Klein: In War on Terror, Are You Next? by Shaunna Murphy


You shouldn’t be sure you’ll never end up in a damp, tiny cell in Guantanamo Bay, said best-selling author Naomi Klein to the NYU students and faculty gathered last night in Hemmerdinger Hall.

“We think we don’t fit the profile,” she said. “If we feel safe, we are banking on the racism of our government.”

Klein, author of current New York Times bestseller “The Shock Doctrine: The Rise of Disaster Capitalism,” visited the Silver Center last night to participate in the panel “Torture and Democracy,” along with Lisa Hajjar, chair of the law and society program at the University of California at Santa Barbara and author of “Courting Conflict: The Israeli Military Court System in the West Bank and Gaza.”

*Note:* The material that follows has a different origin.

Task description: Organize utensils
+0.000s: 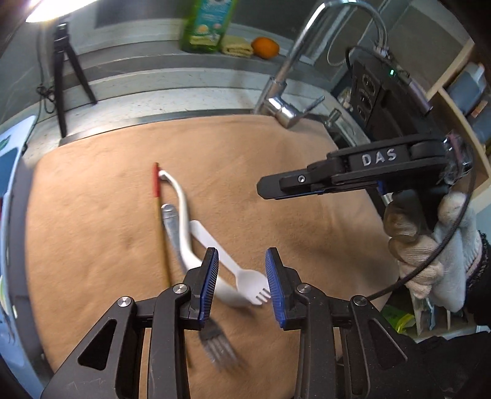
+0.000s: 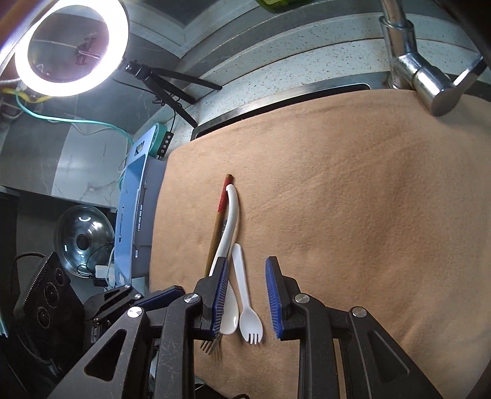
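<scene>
Under the left claw [image 1: 241, 276], black with ribbed blue pads [image 1: 211, 276], a plain tan cloth [image 1: 276, 190] covered the table. Just ahead of that claw lay a white plastic spork [image 1: 227, 254], a white spoon [image 1: 184, 221], a grey metal fork [image 1: 172, 227] and a brown chopstick [image 1: 160, 221] with a red end. Far beyond the claw sat an orange fruit [image 1: 265, 47] and a green bottle [image 1: 205, 27]; the counter edge [image 2: 276, 58] was white, speckled dark.

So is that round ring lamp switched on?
On. The round ring lamp glows bright white in the right wrist view.
</scene>
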The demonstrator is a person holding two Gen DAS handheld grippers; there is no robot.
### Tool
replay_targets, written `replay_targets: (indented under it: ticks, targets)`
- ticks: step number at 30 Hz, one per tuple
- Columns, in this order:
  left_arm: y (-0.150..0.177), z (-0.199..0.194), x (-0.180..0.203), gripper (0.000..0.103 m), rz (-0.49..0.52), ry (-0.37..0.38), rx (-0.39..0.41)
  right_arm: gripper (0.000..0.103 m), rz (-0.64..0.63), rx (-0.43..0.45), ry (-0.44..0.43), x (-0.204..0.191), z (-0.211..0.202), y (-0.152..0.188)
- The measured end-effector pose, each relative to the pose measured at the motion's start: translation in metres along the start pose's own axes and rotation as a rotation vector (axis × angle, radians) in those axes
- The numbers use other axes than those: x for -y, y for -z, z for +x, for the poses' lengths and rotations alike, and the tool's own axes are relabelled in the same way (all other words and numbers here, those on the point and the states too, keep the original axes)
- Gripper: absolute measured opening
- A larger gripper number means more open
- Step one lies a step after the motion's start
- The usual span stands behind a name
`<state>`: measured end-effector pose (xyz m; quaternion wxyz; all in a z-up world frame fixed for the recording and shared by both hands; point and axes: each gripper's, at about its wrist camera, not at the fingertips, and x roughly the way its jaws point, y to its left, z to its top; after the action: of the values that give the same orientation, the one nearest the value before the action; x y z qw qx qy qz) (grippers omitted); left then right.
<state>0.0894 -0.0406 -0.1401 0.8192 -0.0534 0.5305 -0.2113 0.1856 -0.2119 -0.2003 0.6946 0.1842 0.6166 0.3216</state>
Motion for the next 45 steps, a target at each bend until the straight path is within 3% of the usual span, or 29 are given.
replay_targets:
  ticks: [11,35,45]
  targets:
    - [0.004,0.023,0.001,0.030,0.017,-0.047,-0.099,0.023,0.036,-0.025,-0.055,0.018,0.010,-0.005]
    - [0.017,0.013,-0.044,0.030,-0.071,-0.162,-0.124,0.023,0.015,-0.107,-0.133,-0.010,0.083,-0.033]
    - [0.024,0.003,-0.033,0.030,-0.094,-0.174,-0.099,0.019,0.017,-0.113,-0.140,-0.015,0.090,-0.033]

“We’re here to talk about the relationship between torture and democracy,” Klein said. “The thesis of the book is that the central claim of our time that the free market and democracy go hand in hand is a fairy tale.”

Klein made it clear that her definition of democracy is not a country that holds elections, but a nation that values human rights and civil liberties that are being stripped away by the use of torture as a “crude tool of coercion.” She finds that shock coupled with torture is being used to scare both individuals, largely in Guantanamo, and mass publics into submission.

“Torture is always public,” she said. “In order for you to be scared, you have to know it’s going on.”

Hajjar spoke of the relationship between torture and law, and agreed with Klein that the government’s acceptance of torture can break down entire nations.

“Torture produces false information, breaks a society and leads to mass imprisonment,” she said. “You torture people, they confess and you can say you caught a terrorist. Torture doesn’t produce truth; the ticking time bomb notion is ridiculous - ‘24′ notwithstanding.”

Though the common consensus across the panel was that the current situation in the United States is bleak, Klein offered some positive advice for improvement.

“Just like torture sends individuals into shock, events like Sept. 11 send whole societies into shock,” she said. “They lose their narrative. We need to start telling stories of why terror is happening.”

Shaunna Murphy is features editor. E-mail her at smurphy@nyunews.com.

Published on Thursday, November 29, 2007 by Washington Square News (New York)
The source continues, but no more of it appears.